• _Description of the task_
A single number is needed: how many lines of the data hold the word "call".

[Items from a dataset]
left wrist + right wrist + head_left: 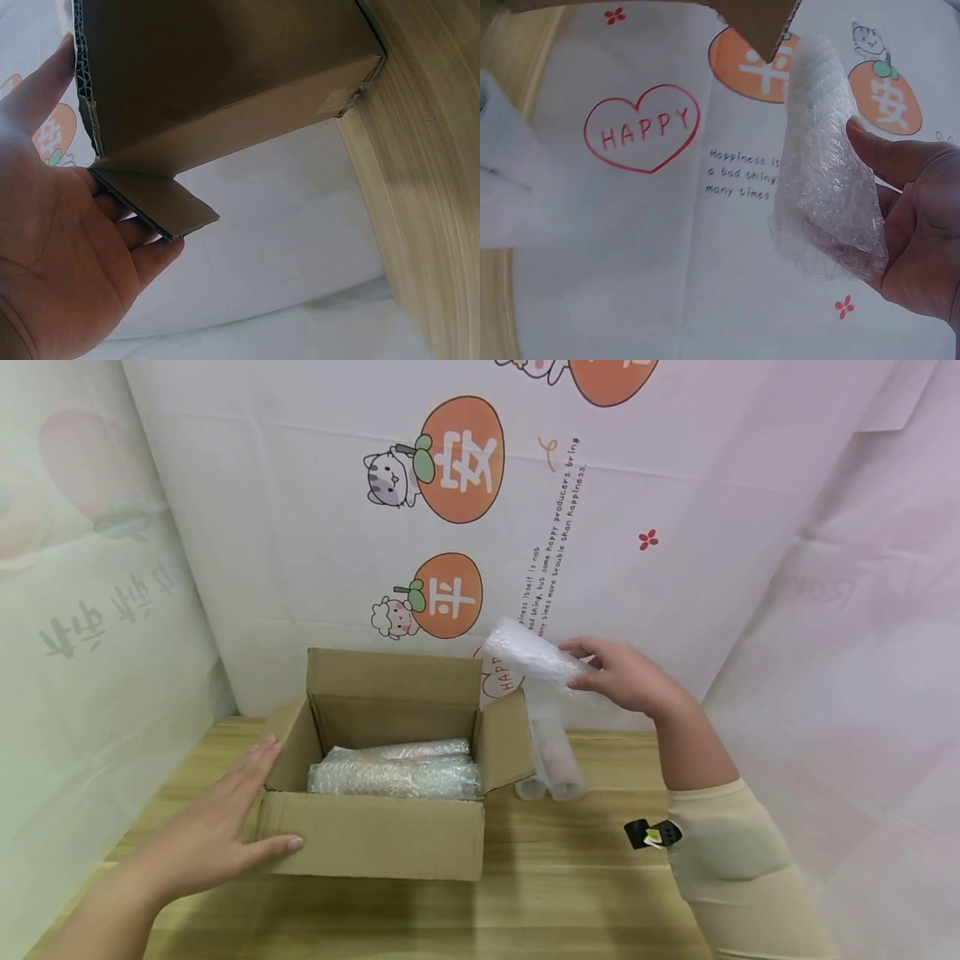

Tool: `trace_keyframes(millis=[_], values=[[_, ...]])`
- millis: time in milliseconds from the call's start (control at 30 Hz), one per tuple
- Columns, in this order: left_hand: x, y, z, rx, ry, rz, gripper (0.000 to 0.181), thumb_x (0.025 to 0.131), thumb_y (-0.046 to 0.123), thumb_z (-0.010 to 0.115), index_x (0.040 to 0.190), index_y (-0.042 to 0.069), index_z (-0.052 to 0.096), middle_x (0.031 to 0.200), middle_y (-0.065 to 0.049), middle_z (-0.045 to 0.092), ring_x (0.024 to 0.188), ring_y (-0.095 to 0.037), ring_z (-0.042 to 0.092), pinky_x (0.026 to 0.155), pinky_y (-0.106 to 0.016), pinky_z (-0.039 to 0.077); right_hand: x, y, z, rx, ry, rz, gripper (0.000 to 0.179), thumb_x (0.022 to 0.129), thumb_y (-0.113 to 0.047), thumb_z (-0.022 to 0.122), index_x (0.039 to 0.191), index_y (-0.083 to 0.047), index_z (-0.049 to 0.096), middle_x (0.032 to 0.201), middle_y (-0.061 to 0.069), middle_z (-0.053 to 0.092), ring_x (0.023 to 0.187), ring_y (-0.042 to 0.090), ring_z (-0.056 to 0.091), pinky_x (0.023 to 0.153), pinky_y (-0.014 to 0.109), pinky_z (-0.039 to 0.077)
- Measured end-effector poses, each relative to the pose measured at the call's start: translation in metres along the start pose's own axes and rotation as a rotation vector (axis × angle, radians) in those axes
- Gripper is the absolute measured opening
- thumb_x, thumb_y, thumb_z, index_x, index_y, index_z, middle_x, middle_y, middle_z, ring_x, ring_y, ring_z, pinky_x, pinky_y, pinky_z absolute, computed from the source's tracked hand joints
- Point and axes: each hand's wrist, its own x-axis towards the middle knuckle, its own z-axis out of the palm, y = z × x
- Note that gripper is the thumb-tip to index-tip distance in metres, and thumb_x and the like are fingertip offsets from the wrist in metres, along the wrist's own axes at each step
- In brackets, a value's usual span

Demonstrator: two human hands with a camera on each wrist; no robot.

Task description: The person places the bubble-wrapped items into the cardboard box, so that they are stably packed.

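Note:
An opened cardboard box point(375, 835) stands on the table, with bubble-wrapped bundles point(397, 770) lying inside. My left hand point(217, 827) rests at the box's left front corner, fingers extended along the side flap and thumb against the front flap. In the left wrist view the fingers of that hand point(71, 255) lie behind the small side flap point(157, 199). My right hand point(618, 677) holds a bubble-wrapped roll point(532, 652) by one end, raised behind and to the right of the box. From the right wrist, the roll point(821, 157) looks translucent, gripped between thumb and fingers.
Right of the box, two more wrapped rolls point(558, 760) stand partly behind its right flap point(507, 741). A white printed cloth point(315, 527) hangs behind the wooden table point(570, 877) and at both sides. A small black clip-like object point(652, 834) sits by the right sleeve.

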Motion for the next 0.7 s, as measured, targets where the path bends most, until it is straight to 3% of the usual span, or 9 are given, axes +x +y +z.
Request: trace_keyframes(millis=[333,567,700], values=[[0.000,0.000,0.000,-0.017,-0.007,-0.012,0.112,0.083,0.065,0.065,0.159,0.021,-0.004,0.167,-0.006,0.000,0.151,-0.035,0.010,0.111,-0.066,0.026,0.009,-0.039,0.002,0.000,-0.018,-0.091,0.050,0.094,-0.023,0.067,0.141,-0.025,0.052,0.135,0.005,0.059,0.112,0.024,0.060,0.089,0.043,0.051],[0.001,0.001,0.001,-0.019,-0.004,-0.015,0.112,0.083,0.065,0.065,0.159,0.021,-0.004,0.167,-0.006,0.000,0.151,-0.035,0.010,0.112,-0.065,0.024,0.018,-0.067,0.011,-0.009,-0.030,-0.151,0.051,0.092,-0.020,0.070,0.139,-0.026,0.054,0.132,0.002,0.060,0.116,0.024,0.058,0.092,0.044,0.052],[0.001,0.001,0.002,-0.017,-0.001,-0.015,0.112,0.083,0.065,0.065,0.159,0.020,-0.004,0.166,-0.007,0.000,0.151,-0.036,0.010,0.115,-0.063,0.021,0.026,-0.082,0.020,-0.028,-0.052,-0.189,0.051,0.091,-0.020,0.070,0.139,-0.025,0.054,0.135,-0.001,0.059,0.124,0.021,0.055,0.100,0.044,0.048]])
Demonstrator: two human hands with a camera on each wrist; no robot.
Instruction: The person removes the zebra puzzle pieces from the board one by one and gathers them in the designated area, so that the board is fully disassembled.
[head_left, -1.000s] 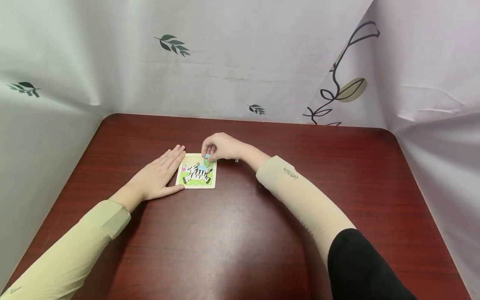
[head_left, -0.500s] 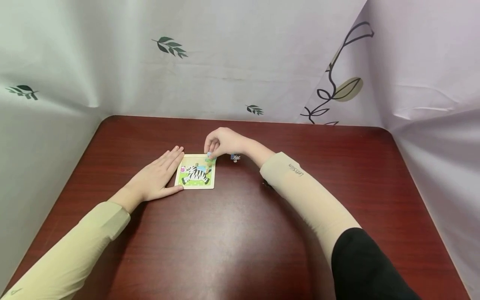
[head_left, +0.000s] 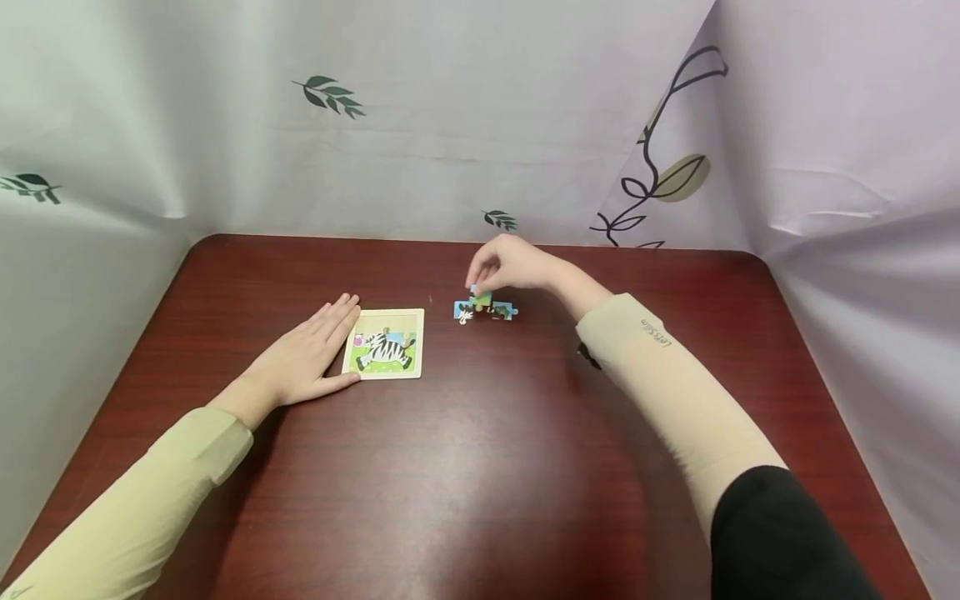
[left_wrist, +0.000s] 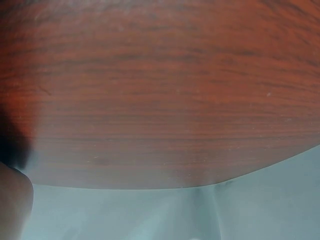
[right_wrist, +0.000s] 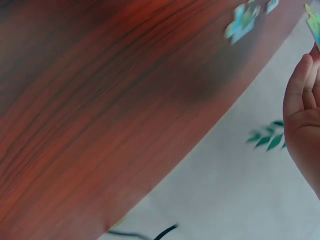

• _Worked solution_
2